= Your instructions =
All that is needed is every line of the listing below that has "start".

= Source data =
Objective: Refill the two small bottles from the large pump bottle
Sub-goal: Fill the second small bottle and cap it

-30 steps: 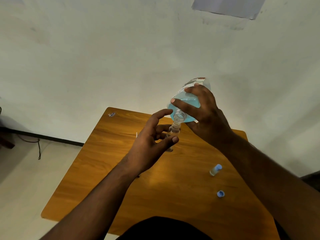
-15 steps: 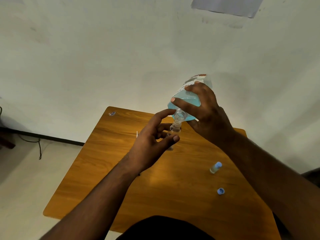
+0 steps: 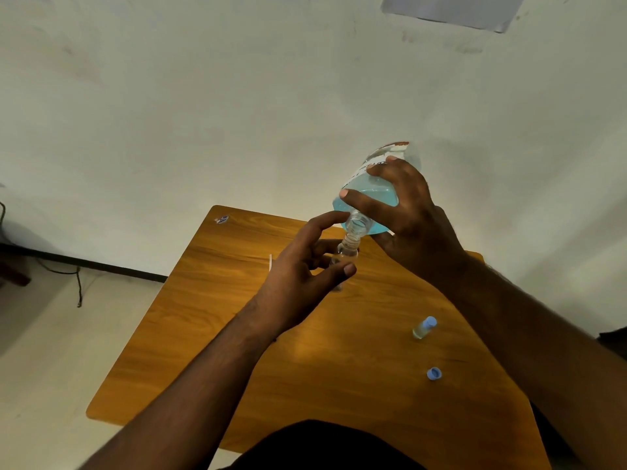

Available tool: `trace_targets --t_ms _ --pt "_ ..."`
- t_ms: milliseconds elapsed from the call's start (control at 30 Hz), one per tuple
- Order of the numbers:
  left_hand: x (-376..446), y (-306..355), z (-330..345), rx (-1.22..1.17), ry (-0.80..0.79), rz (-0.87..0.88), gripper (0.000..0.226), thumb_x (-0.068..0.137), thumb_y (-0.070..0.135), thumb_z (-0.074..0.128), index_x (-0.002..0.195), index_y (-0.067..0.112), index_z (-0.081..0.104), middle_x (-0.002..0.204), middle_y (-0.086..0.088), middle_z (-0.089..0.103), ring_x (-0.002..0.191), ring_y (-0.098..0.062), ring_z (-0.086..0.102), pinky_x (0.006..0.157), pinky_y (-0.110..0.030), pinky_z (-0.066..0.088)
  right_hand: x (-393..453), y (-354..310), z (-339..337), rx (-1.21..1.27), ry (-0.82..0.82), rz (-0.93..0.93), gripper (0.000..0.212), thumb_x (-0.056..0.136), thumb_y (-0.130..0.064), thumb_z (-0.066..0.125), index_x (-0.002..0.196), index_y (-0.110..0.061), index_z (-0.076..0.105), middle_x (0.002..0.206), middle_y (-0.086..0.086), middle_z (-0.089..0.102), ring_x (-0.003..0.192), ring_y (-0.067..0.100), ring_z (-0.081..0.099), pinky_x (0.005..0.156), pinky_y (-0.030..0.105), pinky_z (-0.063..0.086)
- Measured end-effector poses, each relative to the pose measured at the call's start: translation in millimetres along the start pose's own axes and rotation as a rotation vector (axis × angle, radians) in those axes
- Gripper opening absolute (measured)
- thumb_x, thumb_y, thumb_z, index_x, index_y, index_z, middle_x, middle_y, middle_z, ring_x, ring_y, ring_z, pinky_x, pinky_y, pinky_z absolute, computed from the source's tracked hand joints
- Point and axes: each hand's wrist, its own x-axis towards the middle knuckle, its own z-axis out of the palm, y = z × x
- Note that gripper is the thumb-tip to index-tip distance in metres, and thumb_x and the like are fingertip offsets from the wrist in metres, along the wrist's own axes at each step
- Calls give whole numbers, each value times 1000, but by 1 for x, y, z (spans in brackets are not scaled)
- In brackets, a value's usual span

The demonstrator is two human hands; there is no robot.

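Observation:
My right hand (image 3: 412, 215) grips the large clear bottle (image 3: 369, 198) of blue liquid, tipped mouth-down with no pump on it. Its neck meets the mouth of a small clear bottle (image 3: 347, 251), which my left hand (image 3: 305, 269) pinches between thumb and fingers above the wooden table (image 3: 237, 317). The small bottle's lower part is mostly hidden by my fingers. A second small bottle (image 3: 424, 328) with a blue cap stands on the table to the right. A loose blue cap (image 3: 434, 373) lies nearer to me.
A thin white stick (image 3: 270, 262) lies on the table left of my left hand. A small sticker (image 3: 222, 219) sits at the table's far left corner. A cable (image 3: 78, 283) runs along the floor at the left wall.
Both hands and both bottles hold nearly the same pose. The view has shifted slightly.

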Motion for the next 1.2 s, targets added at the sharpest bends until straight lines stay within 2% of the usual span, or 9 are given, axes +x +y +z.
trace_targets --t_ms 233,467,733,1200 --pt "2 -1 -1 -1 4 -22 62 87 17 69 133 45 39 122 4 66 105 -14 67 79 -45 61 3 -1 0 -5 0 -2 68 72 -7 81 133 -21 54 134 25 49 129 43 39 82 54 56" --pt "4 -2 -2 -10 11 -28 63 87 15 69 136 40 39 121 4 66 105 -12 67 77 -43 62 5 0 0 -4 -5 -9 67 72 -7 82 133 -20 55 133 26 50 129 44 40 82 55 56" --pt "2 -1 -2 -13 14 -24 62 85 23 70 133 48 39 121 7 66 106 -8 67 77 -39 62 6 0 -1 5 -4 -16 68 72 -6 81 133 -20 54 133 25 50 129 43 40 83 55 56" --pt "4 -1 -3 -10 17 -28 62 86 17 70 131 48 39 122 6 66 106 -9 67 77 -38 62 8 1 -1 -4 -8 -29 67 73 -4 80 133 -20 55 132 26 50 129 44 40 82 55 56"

= Result of the task =
- t_ms: milliseconds elapsed from the call's start (control at 30 Hz), one per tuple
- Measured end-effector poses, each relative to the pose measured at the call's start: translation in millimetres along the start pose's own axes and rotation as a rotation vector (axis × angle, radians) in those axes

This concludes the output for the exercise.